"Nie chce więcej cierpieć"
Ze względu na to, że ostatnimi rozdziałami trochę się rozpędziłam z fabułą to jednak dzisiaj w rozdziale postaram się jakoś naprostować pewne rzeczy. Tak samo, jak z mocą głównej bohaterki. Powiedziałam, że ma moc jak Wanda z Avengers. Trochę jednak zmieniłam
Buźka😘
Przez dzisiejsze wiadomości oraz rozmowę z "rodzicami" raczej nie powinnaś chdzić po mieście. Nie tylko dlatego. Te monstrum może mieć swoich kolegów, które też są na wolności. Na szczęście po wyjściu z klubu ochroniłaś się barierą i raczej nikt cię nie zaatakują.

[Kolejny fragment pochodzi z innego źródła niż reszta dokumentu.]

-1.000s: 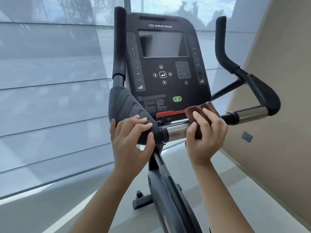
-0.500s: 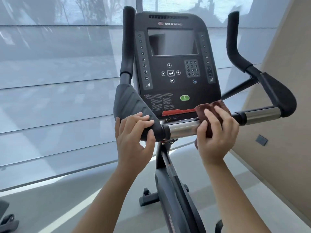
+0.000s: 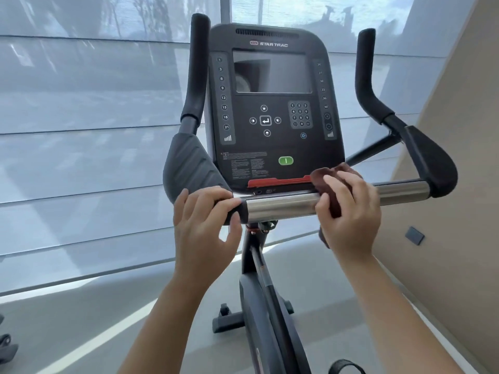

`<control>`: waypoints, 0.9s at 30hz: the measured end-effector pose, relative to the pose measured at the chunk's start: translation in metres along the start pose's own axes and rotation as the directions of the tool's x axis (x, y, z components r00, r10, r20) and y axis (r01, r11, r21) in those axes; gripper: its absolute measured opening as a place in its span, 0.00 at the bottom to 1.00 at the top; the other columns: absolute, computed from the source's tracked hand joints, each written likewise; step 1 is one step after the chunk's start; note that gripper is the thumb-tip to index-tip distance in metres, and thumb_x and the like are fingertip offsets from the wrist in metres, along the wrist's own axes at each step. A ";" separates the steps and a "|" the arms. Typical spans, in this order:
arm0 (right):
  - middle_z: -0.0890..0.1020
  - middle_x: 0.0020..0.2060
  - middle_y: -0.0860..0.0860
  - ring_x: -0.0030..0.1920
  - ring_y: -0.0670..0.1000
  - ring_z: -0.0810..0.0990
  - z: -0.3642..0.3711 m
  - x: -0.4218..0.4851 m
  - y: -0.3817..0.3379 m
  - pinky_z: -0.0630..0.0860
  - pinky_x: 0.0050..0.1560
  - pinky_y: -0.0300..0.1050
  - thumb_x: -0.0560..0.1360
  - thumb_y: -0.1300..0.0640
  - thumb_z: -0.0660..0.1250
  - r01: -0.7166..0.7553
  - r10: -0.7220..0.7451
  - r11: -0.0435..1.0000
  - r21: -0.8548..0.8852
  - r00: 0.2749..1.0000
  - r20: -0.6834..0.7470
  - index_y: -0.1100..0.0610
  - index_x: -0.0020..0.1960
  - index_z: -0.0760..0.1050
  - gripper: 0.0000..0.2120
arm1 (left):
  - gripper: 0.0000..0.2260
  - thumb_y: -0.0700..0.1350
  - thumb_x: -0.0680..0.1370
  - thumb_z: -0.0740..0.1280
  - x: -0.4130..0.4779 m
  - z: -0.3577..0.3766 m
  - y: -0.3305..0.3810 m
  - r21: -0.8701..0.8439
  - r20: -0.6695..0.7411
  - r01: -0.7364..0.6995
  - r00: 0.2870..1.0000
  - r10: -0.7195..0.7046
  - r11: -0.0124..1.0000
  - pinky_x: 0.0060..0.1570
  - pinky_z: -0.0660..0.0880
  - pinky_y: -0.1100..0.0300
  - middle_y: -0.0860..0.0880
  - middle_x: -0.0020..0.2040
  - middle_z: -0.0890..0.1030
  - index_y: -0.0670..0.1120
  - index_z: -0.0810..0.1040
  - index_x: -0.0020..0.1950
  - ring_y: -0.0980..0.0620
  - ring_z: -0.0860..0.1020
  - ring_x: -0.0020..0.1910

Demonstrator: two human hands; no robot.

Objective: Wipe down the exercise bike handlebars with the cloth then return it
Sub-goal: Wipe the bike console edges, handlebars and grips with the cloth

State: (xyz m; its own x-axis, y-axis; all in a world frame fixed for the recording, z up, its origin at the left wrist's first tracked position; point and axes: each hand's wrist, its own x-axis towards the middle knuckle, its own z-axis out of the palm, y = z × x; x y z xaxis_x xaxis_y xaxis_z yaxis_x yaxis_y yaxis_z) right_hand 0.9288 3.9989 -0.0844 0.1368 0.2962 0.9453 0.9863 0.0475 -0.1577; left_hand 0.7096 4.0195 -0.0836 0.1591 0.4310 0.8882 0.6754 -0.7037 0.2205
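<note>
Large windows (image 3: 81, 117) behind translucent roller blinds let in soft daylight. Beige wall (image 3: 459, 184) stood at right, carrying a small dark plate (image 3: 414, 235). Floor (image 3: 81, 319) pale grey.

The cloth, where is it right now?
The dark red cloth is wrapped over the steel handlebar, right of centre, under the right hand, just below the console.

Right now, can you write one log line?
step: wiping | right hand: cloth on steel bar | left hand: black grip
</note>
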 end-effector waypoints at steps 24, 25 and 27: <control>0.78 0.40 0.49 0.40 0.54 0.74 -0.012 0.063 0.041 0.68 0.38 0.43 0.74 0.49 0.56 0.093 -0.029 0.993 -0.071 0.787 0.616 0.49 0.45 0.78 0.12 | 0.10 0.47 0.71 0.63 0.017 0.060 0.072 0.012 0.121 0.016 0.992 -0.017 1.000 0.45 0.62 0.59 0.51 0.45 0.82 0.46 0.82 0.46 0.48 0.79 0.42; 0.78 0.39 0.49 0.39 0.54 0.73 -0.010 0.060 0.035 0.68 0.38 0.43 0.74 0.49 0.55 0.099 -0.034 0.992 -0.076 0.804 0.594 0.50 0.45 0.78 0.13 | 0.09 0.47 0.71 0.63 0.017 0.060 0.072 0.016 0.115 0.020 0.993 -0.022 1.000 0.44 0.62 0.59 0.51 0.44 0.82 0.47 0.82 0.45 0.48 0.79 0.42; 0.78 0.39 0.50 0.38 0.54 0.72 -0.007 0.049 0.019 0.69 0.37 0.44 0.74 0.49 0.54 0.083 -0.046 0.996 -0.044 0.841 0.539 0.50 0.46 0.78 0.14 | 0.08 0.46 0.71 0.64 0.017 0.062 0.072 0.027 0.099 0.018 0.995 -0.021 0.999 0.44 0.62 0.59 0.51 0.43 0.82 0.47 0.81 0.44 0.48 0.79 0.41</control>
State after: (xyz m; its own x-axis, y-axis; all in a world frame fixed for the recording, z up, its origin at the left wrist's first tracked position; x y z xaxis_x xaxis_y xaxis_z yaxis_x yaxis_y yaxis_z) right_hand 0.9546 4.0075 -0.0394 0.0200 0.7615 0.6479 0.9974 0.0300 -0.0660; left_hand 0.8060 4.0110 -0.0775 0.2155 0.4996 0.8390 0.6974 -0.6801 0.2259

Usiadłaś na ławce chowając twarz w dłoniach. Kosmyki włosów latały na wietrze łaskocząc twoje ręcę. Odgarnęłaś je starając się nie płakać. Zaczęłaś się bawić mocą.
Czy takie coś może być niebezpieczne ?
Broniłaś się tylko, kiedy te stworzenie się na ciebie rzuciło. Faktycznie, może trochę przesadziłaś z łamaniem karku, ale...
- [T.I] ?
Wstałaś niemal natychmiast obracając się i jednocześnie stając w pozycji obronnej. Twoje oczy świeciły na czerwono, tak samo jak nadgarstki.
Kirishima z Uraraką.
Serce zaczęło przyśpieszać, a uczucia, których nie chciałaś czuć biorą na sile.
Wokół ciebie pojawili się bohaterzy, uczniowie z twojej klasy i masę innych ludzi. W końcu pojawiło się zbiorowisko, trzeba będzie zobaczyć co się stanie.
Wytworzyłaś coś na wzór pola siłowego, aby odgrodzić się od nich wszystkich.
- Nie walcz, proszę.- ciągle patrzyłaś na brunetkę.- To dla twojego dobra.
- Co jest dla mojego dobra ? Że chcecie mnie zamknąć w więzieniu za obronienie się przed tym...czymś ?!.- warknełaś w jej stronę.- Nie ma opcji. Nie zrobicie mi czegoś takiego.
- To nie tak! Teraz już wiemy, dlaczego masz wizję, nie umiesz tego kontrolować! Daj sobie pomóc! Proszę!
Obejrzałaś się. Wszędzie bohaterowie i ludzie. Nie chciałaś robić komuś krzywdy, dlatego postanowiłaś zrobić jedną rzecz. Technikę, którą do teraz potrafisz się nauczyć, ale kto wie. W takich przypadkach zazwyczaj wszystko działa idealnie.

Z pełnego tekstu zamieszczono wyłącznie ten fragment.